#### WORK REQUIRED:
Keep every word of the listing and reproduce it exactly, but set aside any image found there.

#### SOURCE DATA:
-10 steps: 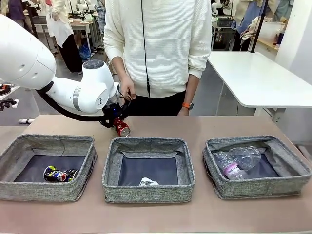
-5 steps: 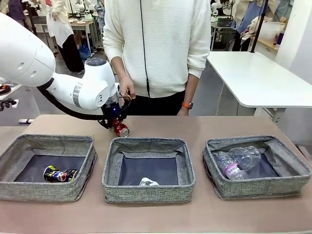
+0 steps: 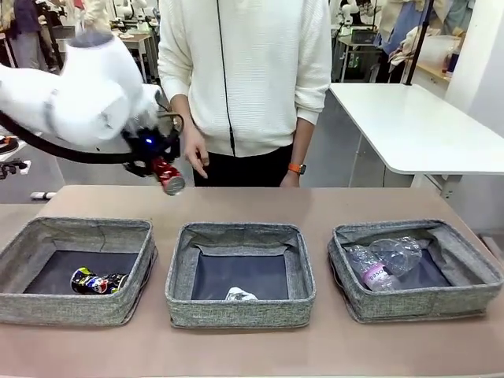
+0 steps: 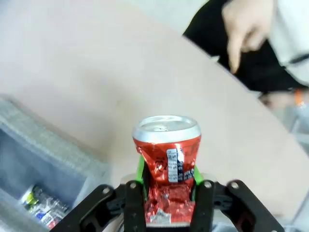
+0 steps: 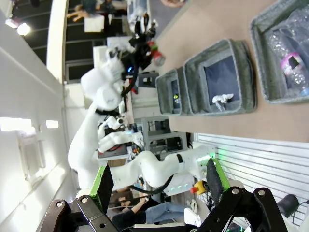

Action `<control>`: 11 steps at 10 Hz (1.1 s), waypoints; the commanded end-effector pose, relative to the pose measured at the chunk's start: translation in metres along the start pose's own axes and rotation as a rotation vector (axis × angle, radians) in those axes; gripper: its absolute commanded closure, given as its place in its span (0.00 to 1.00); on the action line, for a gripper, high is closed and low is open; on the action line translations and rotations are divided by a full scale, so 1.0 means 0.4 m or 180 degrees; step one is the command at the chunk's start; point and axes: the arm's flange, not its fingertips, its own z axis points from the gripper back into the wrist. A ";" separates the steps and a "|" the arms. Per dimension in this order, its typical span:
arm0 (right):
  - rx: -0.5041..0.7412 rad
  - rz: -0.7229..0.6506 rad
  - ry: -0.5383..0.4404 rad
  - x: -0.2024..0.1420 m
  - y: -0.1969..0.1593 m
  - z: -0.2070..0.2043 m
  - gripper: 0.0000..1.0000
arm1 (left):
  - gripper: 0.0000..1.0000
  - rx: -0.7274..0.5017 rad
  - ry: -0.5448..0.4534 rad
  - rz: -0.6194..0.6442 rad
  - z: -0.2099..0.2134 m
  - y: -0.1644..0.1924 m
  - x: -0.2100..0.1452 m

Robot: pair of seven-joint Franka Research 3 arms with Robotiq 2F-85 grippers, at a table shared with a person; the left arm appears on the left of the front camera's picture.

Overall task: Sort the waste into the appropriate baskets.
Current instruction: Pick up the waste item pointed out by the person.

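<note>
My left gripper (image 3: 160, 167) is shut on a crushed red drink can (image 3: 168, 178), held in the air above the table behind the left basket (image 3: 39, 303). From the left wrist the red can (image 4: 167, 157) stands between the green pads (image 4: 140, 170), with the left basket's corner (image 4: 58, 154) below it. A dark multicoloured can (image 3: 98, 281) lies in the left basket. A whitish paper wad (image 3: 239, 295) lies in the middle basket (image 3: 240, 309). Two clear bottles (image 3: 386, 260), one purple-labelled, lie in the right basket (image 3: 472, 295). My right gripper (image 5: 157, 186) is open, high up and far from the table.
A person in a white sweater stands at the far side, one hand (image 3: 191, 153) hanging close to the held can. A white table (image 3: 417, 126) stands back right. Bare tabletop runs behind and in front of the baskets.
My left arm has risen and swung left with the red can, from behind the middle basket toward the left basket. The person's hand has stayed near it.
</note>
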 end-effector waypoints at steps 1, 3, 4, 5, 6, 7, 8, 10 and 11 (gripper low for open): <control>0.0068 0.0071 0.0003 0.006 0.007 0.001 0.00 | 1.00 -0.0308 0.0481 -0.0769 0.212 0.120 -0.131; 0.0068 0.0071 0.0003 0.006 0.007 0.001 0.00 | 1.00 -0.0733 0.1076 -0.1218 0.232 0.177 -0.214; 0.0068 0.0071 0.0003 0.006 0.007 0.001 0.00 | 1.00 -0.0356 0.0332 -0.0692 0.203 0.082 -0.161; 0.0068 0.0071 0.0003 0.006 0.007 0.001 0.00 | 1.00 -0.0356 0.0332 -0.0692 0.203 0.082 -0.161; 0.0068 0.0071 0.0003 0.006 0.007 0.001 0.00 | 1.00 -0.0356 0.0332 -0.0692 0.203 0.082 -0.161; 0.0068 0.0071 0.0003 0.006 0.007 0.001 0.00 | 1.00 -0.0356 0.0332 -0.0692 0.203 0.082 -0.161; 0.0068 0.0071 0.0003 0.006 0.007 0.001 0.00 | 0.65 -0.0487 0.0455 -0.0821 0.218 0.122 -0.178; 0.0068 0.0071 0.0003 0.006 0.007 0.001 0.00 | 0.65 -0.0383 0.0650 -0.0968 0.298 -0.023 -0.193; 0.0068 0.0071 0.0003 0.006 0.007 0.001 0.00 | 0.65 -0.0396 0.0659 -0.1034 0.394 -0.153 -0.175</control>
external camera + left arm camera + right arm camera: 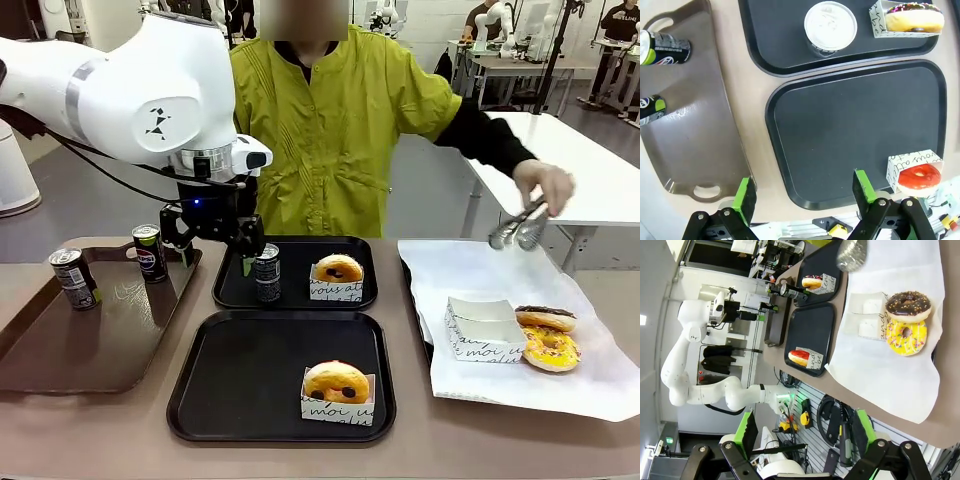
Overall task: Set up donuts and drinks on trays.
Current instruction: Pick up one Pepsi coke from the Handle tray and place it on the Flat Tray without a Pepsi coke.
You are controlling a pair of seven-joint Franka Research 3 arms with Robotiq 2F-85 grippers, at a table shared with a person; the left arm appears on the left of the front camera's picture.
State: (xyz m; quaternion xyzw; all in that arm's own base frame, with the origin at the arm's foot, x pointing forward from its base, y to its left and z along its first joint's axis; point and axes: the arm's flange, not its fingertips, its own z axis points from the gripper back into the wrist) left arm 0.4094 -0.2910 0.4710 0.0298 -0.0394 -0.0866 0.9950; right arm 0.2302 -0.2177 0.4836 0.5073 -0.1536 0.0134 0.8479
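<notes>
Left gripper [216, 262] hangs open and empty over the left edge of the far black tray [295, 252]; in the left wrist view the jaws are wide apart with nothing between them. One can [266, 272] stands upright on that tray just beside the gripper, with a sleeved donut [338, 270] to its right, so that tray looks complete. The near black tray [250, 370] holds a second donut [336, 382] at its front right but no drink, so fetching a can is likely the next step. The closer spare can [149, 252] and the farther spare can [74, 278] stand on the brown tray [60, 350], both to the robot's left of the left gripper. Both are upright, long axis vertical, so they probably need a sideways shift and a descent over the top. The left arm is clearly nearer; the right gripper [805, 435] is open, empty and well apart from the trays. The person's hand [545, 185] holds tongs [518, 230] over the white paper [470, 270]
</notes>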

#### RESPONSE TO THIS TASK:
-10 steps: 
-5 steps: 
+0 steps: 
+0 steps: 
+0 steps: 

Action `<control>`: 11 steps at 10 Hz (1.1 s), waypoints; the commanded end-effector pose, relative to the pose measured at the chunk's start: translation in metres along the start pose's own axes and rotation as a rotation vector (axis × angle, radians) in those axes; gripper: its absolute commanded closure, given as its place in its span (0.00 to 1.00); on the action line, for a gripper, high is closed and low is open; on the action line translations and rotations are divided by a full scale, so 1.0 means 0.4 m or 180 degrees; step one is the command at the chunk's start; point and axes: the arm's flange, not its fingertips, its own z axis points from the gripper back into the wrist. A ";" separates the steps and a "|" the arms. Per dimension in this order, its typical span:
arm0 (right):
  - rx: -0.5041..0.7412 rad
  - rz: -0.7229..0.6506 rad
  - ry: -0.5383..0.4404 rad
  - x: -0.2024..0.1420 m
  - y: -0.1969..0.1593 m
  - z: -0.2070..0.2043 m
  - gripper: 0.0000..1.0000
arm1 (left):
  - gripper: 0.0000..1.0000
  - rx: -0.7274..0.5017 rad
  - ry: -0.5448..0.4534 rad
  - rz: -0.6194..0.6442 rad
  - z: -0.2099..0.2134 m
  - y: -0.1644..0.1924 m
  - x: -0.2100..0.1452 m

Robot: pair of seven-joint Franka Research 3 arms with Robotiq 2F-85 grippers, at a table shared with a person; the left arm appears on the left of the front camera's picture.

Overall task: Sort the waste into the appropriate baskets.
Current instruction: Pick up the waste item pointed out by the person.

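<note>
My left gripper (image 3: 160, 167) is shut on a crushed red drink can (image 3: 168, 178), held in the air above the table behind the left basket (image 3: 39, 303). From the left wrist the red can (image 4: 167, 157) stands between the green pads (image 4: 140, 170), with the left basket's corner (image 4: 58, 154) below it. A dark multicoloured can (image 3: 98, 281) lies in the left basket. A whitish paper wad (image 3: 239, 295) lies in the middle basket (image 3: 240, 309). Two clear bottles (image 3: 386, 260), one purple-labelled, lie in the right basket (image 3: 472, 295). My right gripper (image 5: 157, 186) is open, high up and far from the table.
A person in a white sweater stands at the far side, one hand (image 3: 191, 153) hanging close to the held can. A white table (image 3: 417, 126) stands back right. Bare tabletop runs behind and in front of the baskets.
My left arm has risen and swung left with the red can, from behind the middle basket toward the left basket. The person's hand has stayed near it.
</note>
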 end-effector waypoints at steps 1, 3, 4, 5, 6, 7, 8, 10 and 11 (gripper low for open): <control>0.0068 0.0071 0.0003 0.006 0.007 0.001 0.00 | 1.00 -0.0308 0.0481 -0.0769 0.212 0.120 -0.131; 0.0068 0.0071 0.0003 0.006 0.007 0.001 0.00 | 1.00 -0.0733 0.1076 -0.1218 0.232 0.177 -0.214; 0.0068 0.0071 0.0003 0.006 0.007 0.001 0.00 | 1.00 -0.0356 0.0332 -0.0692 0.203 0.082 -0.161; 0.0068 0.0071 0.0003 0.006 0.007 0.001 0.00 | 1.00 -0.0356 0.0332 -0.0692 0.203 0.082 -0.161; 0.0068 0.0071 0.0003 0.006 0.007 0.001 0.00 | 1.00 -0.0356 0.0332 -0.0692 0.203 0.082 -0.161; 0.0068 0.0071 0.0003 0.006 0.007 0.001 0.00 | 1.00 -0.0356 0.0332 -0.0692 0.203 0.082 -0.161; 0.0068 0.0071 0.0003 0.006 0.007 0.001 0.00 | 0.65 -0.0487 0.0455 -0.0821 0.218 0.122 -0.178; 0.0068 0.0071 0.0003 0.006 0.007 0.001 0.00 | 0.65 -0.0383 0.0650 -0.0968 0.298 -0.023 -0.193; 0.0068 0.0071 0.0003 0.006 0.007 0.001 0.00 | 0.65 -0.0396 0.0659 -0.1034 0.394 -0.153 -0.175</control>
external camera + left arm camera + right arm camera: 
Overall task: Set up donuts and drinks on trays.
Current instruction: Pick up one Pepsi coke from the Handle tray and place it on the Flat Tray without a Pepsi coke.
You are controlling a pair of seven-joint Franka Research 3 arms with Robotiq 2F-85 grippers, at a table shared with a person; the left arm appears on the left of the front camera's picture.
State: (xyz m; quaternion xyzw; all in that arm's own base frame, with the origin at the arm's foot, x pointing forward from its base, y to its left and z along its first joint's axis; point and axes: the arm's flange, not its fingertips, its own z axis points from the gripper back into the wrist) left arm 0.4094 -0.2910 0.4710 0.0298 -0.0394 -0.0866 0.9950; right arm 0.2302 -0.2177 0.4836 0.5073 -0.1536 0.0134 0.8479
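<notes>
Left gripper [216, 262] hangs open and empty over the left edge of the far black tray [295, 252]; in the left wrist view the jaws are wide apart with nothing between them. One can [266, 272] stands upright on that tray just beside the gripper, with a sleeved donut [338, 270] to its right, so that tray looks complete. The near black tray [250, 370] holds a second donut [336, 382] at its front right but no drink, so fetching a can is likely the next step. The closer spare can [149, 252] and the farther spare can [74, 278] stand on the brown tray [60, 350], both to the robot's left of the left gripper. Both are upright, long axis vertical, so they probably need a sideways shift and a descent over the top. The left arm is clearly nearer; the right gripper [805, 435] is open, empty and well apart from the trays. The person's hand [545, 185] holds tongs [518, 230] over the white paper [470, 270]
</notes>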

The full output has already been given.